[What to work on] Which of the lines below hold "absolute"? Please return each one.

[The data]
=== Section Start ===
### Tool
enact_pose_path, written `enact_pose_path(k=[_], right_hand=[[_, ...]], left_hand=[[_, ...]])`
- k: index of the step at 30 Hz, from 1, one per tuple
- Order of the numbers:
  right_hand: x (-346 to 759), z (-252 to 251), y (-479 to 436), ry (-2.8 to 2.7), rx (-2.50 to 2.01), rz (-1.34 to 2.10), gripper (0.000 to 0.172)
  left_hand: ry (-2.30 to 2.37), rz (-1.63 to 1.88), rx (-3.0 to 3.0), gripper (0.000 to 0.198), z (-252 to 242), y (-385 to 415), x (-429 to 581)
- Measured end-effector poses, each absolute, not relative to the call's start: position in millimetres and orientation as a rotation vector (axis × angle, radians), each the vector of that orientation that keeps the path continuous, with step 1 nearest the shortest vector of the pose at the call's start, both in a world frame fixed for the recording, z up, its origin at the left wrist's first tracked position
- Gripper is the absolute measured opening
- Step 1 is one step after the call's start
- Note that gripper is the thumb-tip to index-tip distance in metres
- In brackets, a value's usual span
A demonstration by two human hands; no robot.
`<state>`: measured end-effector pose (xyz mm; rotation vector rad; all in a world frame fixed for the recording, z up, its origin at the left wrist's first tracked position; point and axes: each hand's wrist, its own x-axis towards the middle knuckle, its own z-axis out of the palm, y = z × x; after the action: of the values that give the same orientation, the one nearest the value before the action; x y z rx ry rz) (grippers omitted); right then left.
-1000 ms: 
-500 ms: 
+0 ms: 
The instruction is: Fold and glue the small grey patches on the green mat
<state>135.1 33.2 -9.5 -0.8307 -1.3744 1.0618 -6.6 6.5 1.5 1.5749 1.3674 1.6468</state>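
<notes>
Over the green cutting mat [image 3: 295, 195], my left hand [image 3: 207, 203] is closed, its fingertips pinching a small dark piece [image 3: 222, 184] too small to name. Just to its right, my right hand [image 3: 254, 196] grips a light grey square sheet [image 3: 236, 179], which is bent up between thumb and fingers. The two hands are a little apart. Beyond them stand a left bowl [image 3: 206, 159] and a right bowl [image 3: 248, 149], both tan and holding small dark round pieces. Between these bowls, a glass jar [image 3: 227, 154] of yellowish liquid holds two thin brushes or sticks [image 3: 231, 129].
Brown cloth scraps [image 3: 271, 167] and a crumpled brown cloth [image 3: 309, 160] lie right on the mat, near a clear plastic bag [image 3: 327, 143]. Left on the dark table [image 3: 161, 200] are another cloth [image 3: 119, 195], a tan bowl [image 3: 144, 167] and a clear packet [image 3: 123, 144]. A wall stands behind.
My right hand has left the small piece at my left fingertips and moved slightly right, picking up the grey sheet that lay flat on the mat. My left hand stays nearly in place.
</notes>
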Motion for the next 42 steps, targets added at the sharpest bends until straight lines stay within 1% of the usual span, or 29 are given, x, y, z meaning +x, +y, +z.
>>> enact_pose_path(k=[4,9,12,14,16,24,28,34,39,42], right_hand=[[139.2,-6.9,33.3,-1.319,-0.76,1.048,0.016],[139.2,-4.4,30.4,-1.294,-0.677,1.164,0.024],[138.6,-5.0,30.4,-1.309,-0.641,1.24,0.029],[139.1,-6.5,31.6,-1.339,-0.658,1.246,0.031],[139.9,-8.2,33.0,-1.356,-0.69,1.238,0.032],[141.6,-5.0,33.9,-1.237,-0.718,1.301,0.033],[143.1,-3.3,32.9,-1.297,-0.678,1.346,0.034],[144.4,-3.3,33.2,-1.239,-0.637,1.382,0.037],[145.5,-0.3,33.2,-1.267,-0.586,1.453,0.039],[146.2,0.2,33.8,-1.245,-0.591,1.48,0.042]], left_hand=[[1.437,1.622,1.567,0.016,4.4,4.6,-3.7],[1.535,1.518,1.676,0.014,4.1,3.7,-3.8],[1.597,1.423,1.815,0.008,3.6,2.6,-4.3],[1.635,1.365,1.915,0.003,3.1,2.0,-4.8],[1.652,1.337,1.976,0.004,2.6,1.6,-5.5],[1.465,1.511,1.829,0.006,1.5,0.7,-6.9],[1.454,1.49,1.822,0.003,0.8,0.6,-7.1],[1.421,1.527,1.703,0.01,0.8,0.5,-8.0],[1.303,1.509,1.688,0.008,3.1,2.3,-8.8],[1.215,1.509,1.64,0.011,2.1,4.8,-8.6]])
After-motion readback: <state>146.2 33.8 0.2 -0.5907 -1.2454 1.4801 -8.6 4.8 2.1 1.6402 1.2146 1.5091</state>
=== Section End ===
[Answer to this problem]
- Measured end-effector poses, each absolute, not relative to the call's start: position in millimetres and orientation as a rotation vector (axis × angle, radians), each the vector of that orientation that keeps the path continuous, with step 1 nearest the shortest vector of the pose at the call's start, both in a world frame fixed for the recording, z up, its origin at the left wrist's first tracked position
- Gripper is the absolute measured opening

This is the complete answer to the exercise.